對于死的恐懼,令李先生越來越孤僻。同事們看他整天站在書架旁邊的窗戶前,一站就是半小時,也不知道他在想什么。一方面,他當然是恐懼死亡的;另一方面,他覺得,人必須經歷一次事件,這樣才能了結他心中始終縈繞的“有什么事情會發生”的恐懼感。到底什么會發生呢?盒子的出現與消失,是否已經在暗示自己了?他的猜測日漸增多。包括:是否臺風要來了,海嘯要來了,火宅要來了,鼠疫要出現了……事情發生之前,自己應該怎么辦?如果事件永遠不到來呢?那么這種恐懼是否永遠也無法消除?李先生并不愿意生活在等待的恐懼中。
秋天快要結束的時候,李先生準備離開這家廣告公司,他提交了辭職報告。大家都表示不解,因為李先生雖然業績不是很出眾,為人也膽小怕事,但做事卻是很細心穩重的,不會出任何差錯。在公司里,也不會被領導責罵。同事們問他為什么要離開,李先生只是輕描淡寫地說,他準備換一種方式去生活了,他計劃先去旅行一段時間,因為他是一個年輕人,年輕人要對世界產生好奇。
大家覺得,他終于變得好起來了。李先生離開的那個下午,天氣晴朗,陽光溫和,左先生在辦公室里死掉了。他在貨架前搬運書籍時,傾倒的書架一排排壓下來,那正是李先生之前常常站著發呆的地方。醫生趕到時,陽光斜斜地照在左先生身上,他已經沒有了呼吸。其實本來這項工作應該是由李先生去做的;如果他沒有走的話,可能死掉的就是李先生了。
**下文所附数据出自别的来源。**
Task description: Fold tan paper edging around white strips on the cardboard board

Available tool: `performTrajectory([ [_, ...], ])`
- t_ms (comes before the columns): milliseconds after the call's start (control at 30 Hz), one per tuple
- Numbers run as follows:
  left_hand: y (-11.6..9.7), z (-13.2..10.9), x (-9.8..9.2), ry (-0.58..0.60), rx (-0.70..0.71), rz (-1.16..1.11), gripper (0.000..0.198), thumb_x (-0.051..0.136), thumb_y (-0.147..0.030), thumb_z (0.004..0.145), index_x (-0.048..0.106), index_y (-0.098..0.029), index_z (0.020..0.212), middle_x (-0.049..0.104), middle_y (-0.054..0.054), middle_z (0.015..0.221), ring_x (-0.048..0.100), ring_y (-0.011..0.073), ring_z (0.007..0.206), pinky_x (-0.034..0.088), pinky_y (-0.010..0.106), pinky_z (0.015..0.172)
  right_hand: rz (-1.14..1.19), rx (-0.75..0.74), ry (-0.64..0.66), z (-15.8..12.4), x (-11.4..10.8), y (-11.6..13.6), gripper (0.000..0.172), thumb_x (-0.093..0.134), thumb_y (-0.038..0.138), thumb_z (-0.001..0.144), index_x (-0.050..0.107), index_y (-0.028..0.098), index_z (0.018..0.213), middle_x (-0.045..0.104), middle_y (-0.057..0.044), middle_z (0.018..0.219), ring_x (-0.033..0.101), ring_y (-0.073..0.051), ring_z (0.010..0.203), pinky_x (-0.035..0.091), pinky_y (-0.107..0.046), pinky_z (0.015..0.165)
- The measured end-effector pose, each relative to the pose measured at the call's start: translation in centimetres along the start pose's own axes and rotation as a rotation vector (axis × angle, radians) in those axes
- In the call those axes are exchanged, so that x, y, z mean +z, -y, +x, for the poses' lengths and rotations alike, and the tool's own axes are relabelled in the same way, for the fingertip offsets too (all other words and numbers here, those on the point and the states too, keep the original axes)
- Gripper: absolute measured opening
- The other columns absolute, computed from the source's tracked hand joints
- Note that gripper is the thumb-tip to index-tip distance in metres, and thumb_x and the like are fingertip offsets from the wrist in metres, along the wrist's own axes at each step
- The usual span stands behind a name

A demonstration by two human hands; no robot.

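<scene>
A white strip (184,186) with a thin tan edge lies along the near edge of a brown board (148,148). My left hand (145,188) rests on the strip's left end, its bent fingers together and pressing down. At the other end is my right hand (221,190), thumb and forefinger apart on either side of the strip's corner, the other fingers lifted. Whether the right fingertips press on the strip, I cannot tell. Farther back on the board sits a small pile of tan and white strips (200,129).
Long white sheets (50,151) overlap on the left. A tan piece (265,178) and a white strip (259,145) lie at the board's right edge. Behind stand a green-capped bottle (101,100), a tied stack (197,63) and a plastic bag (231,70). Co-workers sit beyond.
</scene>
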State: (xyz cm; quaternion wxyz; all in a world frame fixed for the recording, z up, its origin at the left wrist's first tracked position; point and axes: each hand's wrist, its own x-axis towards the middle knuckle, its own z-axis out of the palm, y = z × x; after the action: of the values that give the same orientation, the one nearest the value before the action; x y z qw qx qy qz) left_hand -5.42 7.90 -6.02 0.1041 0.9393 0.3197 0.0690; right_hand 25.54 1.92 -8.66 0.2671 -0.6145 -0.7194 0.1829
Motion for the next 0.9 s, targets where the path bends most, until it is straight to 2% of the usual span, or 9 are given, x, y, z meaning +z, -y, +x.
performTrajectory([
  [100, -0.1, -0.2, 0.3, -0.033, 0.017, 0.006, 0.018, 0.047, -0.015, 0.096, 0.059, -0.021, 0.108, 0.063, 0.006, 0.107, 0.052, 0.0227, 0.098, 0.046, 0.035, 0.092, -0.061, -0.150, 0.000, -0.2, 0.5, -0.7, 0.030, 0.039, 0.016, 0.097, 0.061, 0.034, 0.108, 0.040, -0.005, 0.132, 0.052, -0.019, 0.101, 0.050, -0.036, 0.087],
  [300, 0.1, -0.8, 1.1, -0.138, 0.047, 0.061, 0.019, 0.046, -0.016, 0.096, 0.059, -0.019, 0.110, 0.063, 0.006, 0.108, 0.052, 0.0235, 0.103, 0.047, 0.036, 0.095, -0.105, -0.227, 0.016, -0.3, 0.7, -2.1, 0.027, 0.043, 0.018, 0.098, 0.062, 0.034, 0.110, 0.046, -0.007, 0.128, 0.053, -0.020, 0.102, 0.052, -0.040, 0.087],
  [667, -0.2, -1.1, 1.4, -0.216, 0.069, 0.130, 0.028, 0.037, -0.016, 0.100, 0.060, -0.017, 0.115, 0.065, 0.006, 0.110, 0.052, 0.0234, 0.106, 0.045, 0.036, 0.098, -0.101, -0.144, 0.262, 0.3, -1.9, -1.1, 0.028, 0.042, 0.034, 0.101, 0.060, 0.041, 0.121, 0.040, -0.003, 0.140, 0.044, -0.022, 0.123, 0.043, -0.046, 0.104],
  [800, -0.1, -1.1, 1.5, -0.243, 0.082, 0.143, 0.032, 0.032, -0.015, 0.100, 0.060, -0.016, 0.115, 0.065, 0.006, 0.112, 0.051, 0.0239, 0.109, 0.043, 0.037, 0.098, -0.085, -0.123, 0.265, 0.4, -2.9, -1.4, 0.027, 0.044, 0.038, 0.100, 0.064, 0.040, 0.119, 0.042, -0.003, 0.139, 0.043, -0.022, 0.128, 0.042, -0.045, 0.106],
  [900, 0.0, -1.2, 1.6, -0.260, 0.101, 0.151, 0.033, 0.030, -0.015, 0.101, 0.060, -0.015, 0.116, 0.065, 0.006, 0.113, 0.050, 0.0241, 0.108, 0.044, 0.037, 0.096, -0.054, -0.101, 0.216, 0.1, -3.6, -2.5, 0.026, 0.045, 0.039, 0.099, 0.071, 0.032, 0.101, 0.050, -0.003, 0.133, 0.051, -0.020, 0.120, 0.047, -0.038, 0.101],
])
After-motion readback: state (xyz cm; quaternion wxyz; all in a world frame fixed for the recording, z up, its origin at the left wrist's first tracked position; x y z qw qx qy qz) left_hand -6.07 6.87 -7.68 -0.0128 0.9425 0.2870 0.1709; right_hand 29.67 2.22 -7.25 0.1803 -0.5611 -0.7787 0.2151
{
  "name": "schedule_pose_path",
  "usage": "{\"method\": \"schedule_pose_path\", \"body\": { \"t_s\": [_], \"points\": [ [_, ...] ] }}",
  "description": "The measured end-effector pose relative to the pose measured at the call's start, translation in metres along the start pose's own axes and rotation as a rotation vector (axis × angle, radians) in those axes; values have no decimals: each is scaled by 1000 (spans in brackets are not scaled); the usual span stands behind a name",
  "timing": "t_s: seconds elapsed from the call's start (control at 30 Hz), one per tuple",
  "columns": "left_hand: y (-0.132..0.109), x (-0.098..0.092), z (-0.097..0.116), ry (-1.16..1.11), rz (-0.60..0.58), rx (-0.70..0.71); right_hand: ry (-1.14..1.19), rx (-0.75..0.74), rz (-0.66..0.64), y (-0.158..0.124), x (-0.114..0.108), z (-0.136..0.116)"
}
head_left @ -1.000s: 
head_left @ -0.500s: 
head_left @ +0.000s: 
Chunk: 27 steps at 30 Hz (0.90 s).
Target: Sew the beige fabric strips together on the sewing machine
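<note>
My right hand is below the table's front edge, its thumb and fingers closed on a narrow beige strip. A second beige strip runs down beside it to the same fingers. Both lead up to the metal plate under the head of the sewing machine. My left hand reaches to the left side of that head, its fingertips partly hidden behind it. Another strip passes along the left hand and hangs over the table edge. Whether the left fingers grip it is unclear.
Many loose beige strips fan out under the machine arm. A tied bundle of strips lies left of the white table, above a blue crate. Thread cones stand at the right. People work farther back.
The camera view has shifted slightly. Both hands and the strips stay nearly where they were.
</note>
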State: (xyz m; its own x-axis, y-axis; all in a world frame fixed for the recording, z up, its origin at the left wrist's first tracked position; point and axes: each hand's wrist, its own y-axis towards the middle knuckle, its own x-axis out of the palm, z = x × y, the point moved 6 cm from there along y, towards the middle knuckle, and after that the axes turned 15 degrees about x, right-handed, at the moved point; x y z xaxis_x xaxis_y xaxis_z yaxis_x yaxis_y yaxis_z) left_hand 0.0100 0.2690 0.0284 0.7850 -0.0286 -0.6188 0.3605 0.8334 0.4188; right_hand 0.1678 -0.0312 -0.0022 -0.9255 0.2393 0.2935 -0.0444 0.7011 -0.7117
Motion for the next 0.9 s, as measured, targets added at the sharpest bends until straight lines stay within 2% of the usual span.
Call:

同事們說。
但是李先生并不知道這件事。他終于開始了自己所謂的旅行,在公園里,他走了很多之前從來沒有去過的小路,有天鵝游過的池塘,紅色的漿果在岸邊生長,一棵棵香樟樹筆直地立在道路兩旁。公園的正中央有個巨大的草坪,傍晚時分,許多人坐在草坪上吃晚餐,李先生也坐了下來,吃著一塊壓縮餅干和一顆蘋果。他想等到星群璀璨的時候再回家,一只蜻蜓飛過,像流星一樣消失于天際。他看見一個類似正方體的黑色盒子出現于遙遠的空中,似乎要將整個地球都籠罩住。他揉了揉眼睛。有什么事情要發生了,這可能是地球毀滅的前兆吧。不過,他準備先吃完手里的食物,再考慮關于生存的事情。他想,一切經歷都將默默承受,或許因為這是生活本身,就像吃掉壓縮餅干一樣,一樣簡單。